Havia tanta paixão, tanta dor e tanto desespero na voz
do príncipe, que os anões ficaram comovidos e consentiram.
— Está bem. Nós o ajudaremos a transportá-la para o
vale. A donzela Branca de Neve será sua.
Com o caixão nas costas, puseram-se a caminho.
Enquanto desciam por um caminho íngreme, um anão
tropeçou numa pedra e quase caiu. Reequilibrou-se a tempo.

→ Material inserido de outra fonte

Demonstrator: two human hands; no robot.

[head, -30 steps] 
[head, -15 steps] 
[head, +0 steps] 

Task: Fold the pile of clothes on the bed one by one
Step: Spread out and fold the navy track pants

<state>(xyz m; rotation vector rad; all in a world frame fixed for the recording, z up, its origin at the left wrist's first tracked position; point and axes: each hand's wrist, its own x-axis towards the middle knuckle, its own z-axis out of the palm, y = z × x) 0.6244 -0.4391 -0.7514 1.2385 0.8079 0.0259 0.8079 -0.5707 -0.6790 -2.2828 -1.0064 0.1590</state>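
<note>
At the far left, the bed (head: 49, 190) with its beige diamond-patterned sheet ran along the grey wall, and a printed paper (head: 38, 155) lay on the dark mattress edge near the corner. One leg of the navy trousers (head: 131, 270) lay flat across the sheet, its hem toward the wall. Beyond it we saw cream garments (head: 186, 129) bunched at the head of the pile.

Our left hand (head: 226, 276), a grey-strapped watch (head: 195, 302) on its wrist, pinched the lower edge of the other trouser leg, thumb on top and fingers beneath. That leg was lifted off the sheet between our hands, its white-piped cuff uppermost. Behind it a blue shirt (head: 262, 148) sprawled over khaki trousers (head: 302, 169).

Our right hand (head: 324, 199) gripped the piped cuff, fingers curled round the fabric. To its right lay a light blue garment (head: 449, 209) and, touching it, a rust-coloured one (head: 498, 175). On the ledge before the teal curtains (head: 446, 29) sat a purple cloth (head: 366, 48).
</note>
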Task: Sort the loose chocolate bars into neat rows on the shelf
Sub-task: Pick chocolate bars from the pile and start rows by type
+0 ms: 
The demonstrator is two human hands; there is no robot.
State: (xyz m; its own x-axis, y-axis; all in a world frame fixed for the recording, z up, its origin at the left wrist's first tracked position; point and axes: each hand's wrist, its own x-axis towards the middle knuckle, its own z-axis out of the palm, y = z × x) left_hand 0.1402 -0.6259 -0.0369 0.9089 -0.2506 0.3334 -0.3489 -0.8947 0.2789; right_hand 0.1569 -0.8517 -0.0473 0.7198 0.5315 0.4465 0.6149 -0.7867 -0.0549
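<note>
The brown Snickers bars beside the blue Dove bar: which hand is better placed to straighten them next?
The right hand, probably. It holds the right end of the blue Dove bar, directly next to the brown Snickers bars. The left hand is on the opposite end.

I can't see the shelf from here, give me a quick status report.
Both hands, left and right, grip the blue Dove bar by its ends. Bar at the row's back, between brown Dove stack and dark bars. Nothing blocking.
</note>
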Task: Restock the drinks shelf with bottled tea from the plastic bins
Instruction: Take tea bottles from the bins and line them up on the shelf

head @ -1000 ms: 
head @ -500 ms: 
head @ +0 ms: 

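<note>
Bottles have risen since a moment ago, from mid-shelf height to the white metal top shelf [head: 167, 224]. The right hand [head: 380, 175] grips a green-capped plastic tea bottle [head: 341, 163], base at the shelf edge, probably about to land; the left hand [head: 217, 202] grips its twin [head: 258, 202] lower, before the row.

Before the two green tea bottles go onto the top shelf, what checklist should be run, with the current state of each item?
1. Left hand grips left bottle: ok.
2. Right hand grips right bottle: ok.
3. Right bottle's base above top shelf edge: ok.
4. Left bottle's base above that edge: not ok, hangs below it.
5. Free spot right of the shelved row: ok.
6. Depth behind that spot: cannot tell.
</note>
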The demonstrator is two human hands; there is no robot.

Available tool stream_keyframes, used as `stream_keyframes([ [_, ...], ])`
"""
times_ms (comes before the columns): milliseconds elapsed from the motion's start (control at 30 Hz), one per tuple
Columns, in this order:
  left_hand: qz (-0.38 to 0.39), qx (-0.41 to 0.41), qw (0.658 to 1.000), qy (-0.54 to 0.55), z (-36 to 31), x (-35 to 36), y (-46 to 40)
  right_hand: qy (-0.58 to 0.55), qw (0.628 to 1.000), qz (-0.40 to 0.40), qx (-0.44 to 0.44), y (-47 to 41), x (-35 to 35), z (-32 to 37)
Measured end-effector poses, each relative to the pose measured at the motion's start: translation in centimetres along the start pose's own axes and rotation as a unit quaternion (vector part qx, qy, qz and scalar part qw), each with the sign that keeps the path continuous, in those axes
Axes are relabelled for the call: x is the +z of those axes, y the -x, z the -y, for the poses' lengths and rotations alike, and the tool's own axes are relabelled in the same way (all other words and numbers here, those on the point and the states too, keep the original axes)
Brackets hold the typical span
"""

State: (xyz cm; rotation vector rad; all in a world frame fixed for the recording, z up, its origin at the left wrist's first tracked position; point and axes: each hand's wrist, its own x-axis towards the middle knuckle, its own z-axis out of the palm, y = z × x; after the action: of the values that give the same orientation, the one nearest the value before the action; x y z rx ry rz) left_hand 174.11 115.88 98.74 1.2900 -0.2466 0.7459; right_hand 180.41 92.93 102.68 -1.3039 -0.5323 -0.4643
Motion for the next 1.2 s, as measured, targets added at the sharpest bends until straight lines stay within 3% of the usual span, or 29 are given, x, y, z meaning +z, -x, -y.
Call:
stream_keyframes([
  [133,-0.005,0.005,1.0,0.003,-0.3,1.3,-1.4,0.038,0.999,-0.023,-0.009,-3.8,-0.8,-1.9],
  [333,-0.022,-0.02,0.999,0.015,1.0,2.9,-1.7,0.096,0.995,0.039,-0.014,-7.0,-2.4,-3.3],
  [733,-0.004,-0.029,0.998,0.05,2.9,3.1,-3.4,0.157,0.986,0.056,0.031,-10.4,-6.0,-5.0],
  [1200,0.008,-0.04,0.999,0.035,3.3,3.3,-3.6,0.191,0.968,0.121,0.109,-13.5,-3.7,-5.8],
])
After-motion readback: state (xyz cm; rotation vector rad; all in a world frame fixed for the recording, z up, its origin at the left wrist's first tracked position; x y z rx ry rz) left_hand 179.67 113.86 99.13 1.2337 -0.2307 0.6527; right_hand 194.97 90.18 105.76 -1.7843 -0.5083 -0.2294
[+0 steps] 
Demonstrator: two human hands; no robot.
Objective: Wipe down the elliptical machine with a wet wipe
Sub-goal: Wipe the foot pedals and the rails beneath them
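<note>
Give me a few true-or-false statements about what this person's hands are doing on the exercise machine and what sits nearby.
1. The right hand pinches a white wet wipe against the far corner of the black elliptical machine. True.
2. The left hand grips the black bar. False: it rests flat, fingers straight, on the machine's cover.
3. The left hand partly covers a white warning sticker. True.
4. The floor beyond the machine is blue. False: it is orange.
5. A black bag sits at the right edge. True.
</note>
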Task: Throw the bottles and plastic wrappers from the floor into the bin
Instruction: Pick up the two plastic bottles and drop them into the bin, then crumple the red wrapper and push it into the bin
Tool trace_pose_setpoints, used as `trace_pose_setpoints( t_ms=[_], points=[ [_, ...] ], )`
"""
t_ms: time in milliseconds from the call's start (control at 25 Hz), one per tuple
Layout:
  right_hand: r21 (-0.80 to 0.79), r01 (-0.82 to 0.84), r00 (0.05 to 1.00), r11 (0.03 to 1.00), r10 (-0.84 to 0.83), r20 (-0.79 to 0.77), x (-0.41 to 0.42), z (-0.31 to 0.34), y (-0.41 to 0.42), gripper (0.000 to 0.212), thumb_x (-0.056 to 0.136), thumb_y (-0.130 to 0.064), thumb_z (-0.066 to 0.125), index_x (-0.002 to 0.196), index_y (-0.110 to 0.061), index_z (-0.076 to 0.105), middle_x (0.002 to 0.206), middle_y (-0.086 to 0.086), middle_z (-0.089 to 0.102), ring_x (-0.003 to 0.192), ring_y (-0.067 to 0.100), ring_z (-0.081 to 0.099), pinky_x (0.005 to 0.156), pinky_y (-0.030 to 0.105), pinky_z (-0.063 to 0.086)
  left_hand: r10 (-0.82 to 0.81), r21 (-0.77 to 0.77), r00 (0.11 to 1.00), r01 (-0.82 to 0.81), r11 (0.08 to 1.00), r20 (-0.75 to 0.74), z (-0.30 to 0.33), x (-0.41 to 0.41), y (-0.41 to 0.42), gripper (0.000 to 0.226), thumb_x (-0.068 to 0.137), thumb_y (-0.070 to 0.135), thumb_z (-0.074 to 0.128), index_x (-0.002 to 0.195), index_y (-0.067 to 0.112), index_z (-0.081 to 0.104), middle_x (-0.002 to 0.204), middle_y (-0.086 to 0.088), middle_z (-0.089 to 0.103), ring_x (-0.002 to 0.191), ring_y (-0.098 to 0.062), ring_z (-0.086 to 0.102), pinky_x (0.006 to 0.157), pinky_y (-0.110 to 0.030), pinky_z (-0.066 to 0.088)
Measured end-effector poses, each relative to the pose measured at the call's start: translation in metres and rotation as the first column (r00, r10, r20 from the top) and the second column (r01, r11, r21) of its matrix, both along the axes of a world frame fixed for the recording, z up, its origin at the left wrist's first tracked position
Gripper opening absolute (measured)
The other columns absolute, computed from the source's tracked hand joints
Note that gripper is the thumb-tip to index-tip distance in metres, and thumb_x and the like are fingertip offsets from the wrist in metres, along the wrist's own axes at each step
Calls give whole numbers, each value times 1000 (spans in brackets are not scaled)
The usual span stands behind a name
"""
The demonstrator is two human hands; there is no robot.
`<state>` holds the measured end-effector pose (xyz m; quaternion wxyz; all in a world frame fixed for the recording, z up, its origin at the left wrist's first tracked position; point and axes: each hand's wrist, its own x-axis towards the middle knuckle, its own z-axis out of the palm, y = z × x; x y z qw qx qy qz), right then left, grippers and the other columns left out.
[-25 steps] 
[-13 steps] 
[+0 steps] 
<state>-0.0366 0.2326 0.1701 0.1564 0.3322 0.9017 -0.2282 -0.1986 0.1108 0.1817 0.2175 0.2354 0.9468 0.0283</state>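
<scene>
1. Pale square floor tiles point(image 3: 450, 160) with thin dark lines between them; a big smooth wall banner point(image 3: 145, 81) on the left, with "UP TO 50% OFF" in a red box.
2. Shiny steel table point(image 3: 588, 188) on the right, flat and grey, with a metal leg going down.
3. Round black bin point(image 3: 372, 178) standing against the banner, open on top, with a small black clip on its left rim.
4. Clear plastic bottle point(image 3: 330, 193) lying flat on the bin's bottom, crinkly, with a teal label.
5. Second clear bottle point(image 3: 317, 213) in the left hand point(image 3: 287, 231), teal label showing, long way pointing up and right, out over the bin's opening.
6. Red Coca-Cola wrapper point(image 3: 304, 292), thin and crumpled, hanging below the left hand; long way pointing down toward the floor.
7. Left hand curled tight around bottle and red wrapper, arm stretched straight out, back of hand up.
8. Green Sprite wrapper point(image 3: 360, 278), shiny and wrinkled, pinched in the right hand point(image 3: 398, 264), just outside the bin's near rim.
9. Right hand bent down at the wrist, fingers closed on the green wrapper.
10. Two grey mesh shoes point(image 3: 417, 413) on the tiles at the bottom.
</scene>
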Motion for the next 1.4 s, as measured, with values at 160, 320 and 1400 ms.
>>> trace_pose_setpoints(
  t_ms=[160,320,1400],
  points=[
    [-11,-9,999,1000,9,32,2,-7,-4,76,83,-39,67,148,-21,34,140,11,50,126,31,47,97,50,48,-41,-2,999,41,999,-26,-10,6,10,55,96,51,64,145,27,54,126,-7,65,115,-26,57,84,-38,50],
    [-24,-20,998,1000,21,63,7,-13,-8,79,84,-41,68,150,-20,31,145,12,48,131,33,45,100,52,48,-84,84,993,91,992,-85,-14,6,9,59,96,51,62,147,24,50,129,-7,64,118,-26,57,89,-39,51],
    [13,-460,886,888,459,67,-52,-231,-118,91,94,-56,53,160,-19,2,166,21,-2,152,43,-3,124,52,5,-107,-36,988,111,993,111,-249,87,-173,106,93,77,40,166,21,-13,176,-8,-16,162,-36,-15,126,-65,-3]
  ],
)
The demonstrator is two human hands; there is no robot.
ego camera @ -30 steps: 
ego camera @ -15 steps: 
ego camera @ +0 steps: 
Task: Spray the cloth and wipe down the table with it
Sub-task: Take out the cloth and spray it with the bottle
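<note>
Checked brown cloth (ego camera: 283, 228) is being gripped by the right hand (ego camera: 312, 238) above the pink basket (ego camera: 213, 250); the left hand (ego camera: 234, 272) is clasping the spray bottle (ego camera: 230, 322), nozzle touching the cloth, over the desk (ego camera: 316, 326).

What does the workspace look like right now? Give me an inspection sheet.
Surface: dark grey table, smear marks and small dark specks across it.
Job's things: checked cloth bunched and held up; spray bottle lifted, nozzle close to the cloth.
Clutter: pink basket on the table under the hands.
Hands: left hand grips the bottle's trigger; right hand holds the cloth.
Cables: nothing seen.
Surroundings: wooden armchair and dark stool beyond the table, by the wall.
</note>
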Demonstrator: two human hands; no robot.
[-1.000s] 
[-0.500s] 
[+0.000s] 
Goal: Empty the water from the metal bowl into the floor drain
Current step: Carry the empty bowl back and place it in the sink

O abalo do caixão, porém, fez com que o pedaço da
maçã envenenada, que Branca de Neve trazia ainda na boca,
caísse. Assim a donzela se reanimou.
Abrindo os olhos e suspirando se sentou e, admirada,
quis saber:
— O que aconteceu? Onde estou?
O príncipe e os anões, felizes, explicaram tudo.
O príncipe declarou-se a Branca de Neve e pediu-a
em casamento. Branca de Neve aceitou, felicíssima. Foram
para o palácio real, onde toda a corte os recebeu.
Foram distribuídos os convites para a cerimônia
nupcial. Entre os convidados estava a rainha madrasta
— mas
ela mal sabia que a noiva era sua enteada.
Vestiu-se a megera suntuosamente, pôs muitas jóias e,
antes de sair, interrogou o espelho mágico:
— Espelho, espelho meu, diga-me se há no mundo
mulher mais bela do que eu.
E o fiel espelho:
— No seu reino, a mais bela é você; mas a noiva Branca
de Neve é a mais bela do mundo.
Louca de raiva, a rainha saiu apressada para a
cerimônia. Lá chegando, ao ver Branca de Neve, sofreu um
ataque: o coração explodiu e o corpo estourou, tamanha era
sua ira. Mas os festejos não cessaram um só instante.
E os anões, convidados de honra, comeram, cantaram
e dançaram três dias e três noites. Depois, retornaram para
sua casinha e sua mina, no coração da mata.